The final stage normally starts about two to four days after someone starts to detox from alcohol. In this stage, the individual may experience a fever or agitation. Severe symptoms may include seizures and hallucinations.
Instead of finding out, “How long does it take to detox from alcohol?” patients should spend time finding a safe way to detox. An alcohol detox program provides a supervised, safe place where individuals can focus on recovery. During detox from alcohol, withdrawal symptoms can be severe and even fatal. Because of this, individuals need a safe environment to go through detox.
The Danger of Delirium Tremens
Delirium tremens (DT) is a severe type of alcohol detox.
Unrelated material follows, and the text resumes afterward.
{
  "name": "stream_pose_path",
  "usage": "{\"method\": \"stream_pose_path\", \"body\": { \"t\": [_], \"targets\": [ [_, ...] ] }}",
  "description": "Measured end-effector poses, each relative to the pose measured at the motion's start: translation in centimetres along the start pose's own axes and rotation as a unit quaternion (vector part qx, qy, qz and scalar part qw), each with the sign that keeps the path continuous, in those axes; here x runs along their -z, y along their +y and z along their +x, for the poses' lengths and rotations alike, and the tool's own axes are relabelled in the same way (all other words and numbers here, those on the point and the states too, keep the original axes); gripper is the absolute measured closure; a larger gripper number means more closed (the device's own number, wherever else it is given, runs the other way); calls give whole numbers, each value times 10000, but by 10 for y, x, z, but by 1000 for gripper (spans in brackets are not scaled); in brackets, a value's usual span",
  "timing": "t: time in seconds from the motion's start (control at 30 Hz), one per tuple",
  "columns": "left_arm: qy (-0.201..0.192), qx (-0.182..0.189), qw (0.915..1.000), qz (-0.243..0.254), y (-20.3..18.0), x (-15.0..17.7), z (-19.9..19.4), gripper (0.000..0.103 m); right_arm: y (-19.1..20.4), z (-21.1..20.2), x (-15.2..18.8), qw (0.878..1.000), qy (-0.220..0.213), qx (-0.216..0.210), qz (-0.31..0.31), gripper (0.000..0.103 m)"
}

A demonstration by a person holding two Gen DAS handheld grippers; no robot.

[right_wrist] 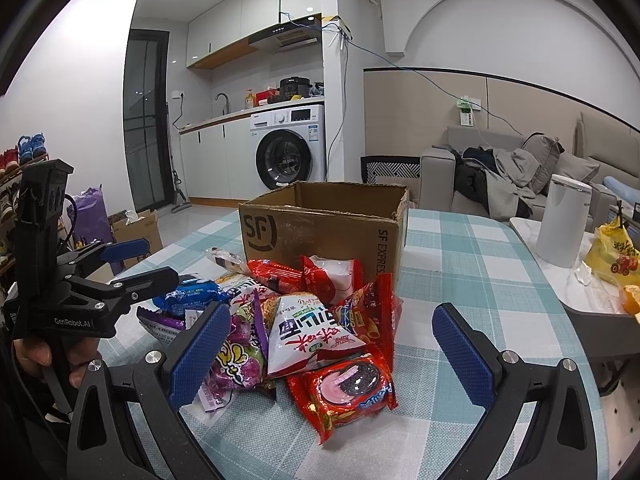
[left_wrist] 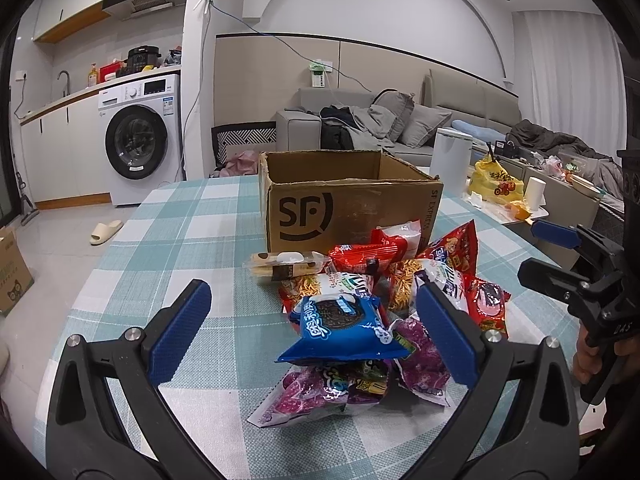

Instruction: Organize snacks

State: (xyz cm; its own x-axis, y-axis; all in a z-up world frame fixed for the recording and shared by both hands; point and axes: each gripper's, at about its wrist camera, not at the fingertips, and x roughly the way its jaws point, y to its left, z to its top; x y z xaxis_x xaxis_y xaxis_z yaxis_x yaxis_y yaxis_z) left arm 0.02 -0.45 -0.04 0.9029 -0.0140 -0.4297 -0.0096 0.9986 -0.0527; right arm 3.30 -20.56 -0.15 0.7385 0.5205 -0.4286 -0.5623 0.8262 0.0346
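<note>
Hovering wide open and empty, both the left hand-held gripper and right hand-held gripper faced the snack pile at the cardboard box's six o'clock, so the likely next move was closing on one packet.

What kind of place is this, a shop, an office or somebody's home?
Most likely a small home with kitchen and living area in one room: a washing machine under a counter with a sink, a sofa piled with clothes, and a table with a checked cloth.
</note>
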Motion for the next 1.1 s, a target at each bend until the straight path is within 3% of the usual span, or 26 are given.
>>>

This stage typically occurs in the first 48 to 96 hours after someone’s last drink. In unusual cases, DT symptoms may not begin for up to 10 days after that final drink.
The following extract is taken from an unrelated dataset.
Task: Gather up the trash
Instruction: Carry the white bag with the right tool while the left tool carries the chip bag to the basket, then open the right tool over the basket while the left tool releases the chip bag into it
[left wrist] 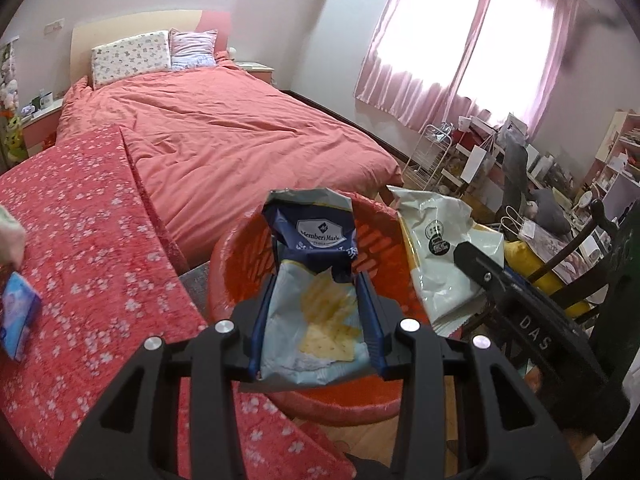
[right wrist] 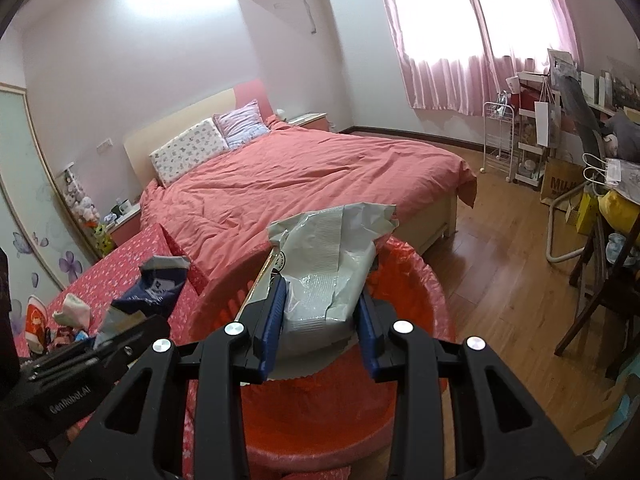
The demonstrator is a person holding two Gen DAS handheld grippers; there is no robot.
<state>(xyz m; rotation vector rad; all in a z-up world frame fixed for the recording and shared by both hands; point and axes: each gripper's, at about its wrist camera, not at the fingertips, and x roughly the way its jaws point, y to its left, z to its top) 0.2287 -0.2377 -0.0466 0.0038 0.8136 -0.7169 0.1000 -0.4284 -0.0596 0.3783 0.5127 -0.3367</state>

If someone experiences this group of symptoms, they may go through delirium or heavy shaking. They may suffer from an altered cognitive function, a sense of disorientation, hallucinations or seizures. The individual may go through a state of stupor or manic behavior while they experience DT.
Because of how dangerous these symptoms are, individuals need to get professional care right away when they start detoxing. At a drug alcohol detox, individuals can get help managing their symptoms. Someone is more likely to experience DT if they suffer from chronic or heavy drinking. In these cases, it is especially dangerous to try an at-home detox.
How Long Does It Take to Detox From Alcohol in Professional Treatment?
Unfortunately, there are no shortcuts in recovery. The only way to get detox over with faster is to start treatment sooner. Pennsylvania addiction recovery services are here to help patients learn about their addiction and begin recovering in a supervised environment. At the treatment center, patients can find programs such as:
Psychotherapy
Addiction interventions
Group therapy
Dual diagnosis care
Addiction counseling
Aftercare programs
You can take the first step in overcoming your addiction. Steps to Recovery can help you start a fulfilling, sober lifestyle. Learn more about our programs by calling us today at 866-488-8684.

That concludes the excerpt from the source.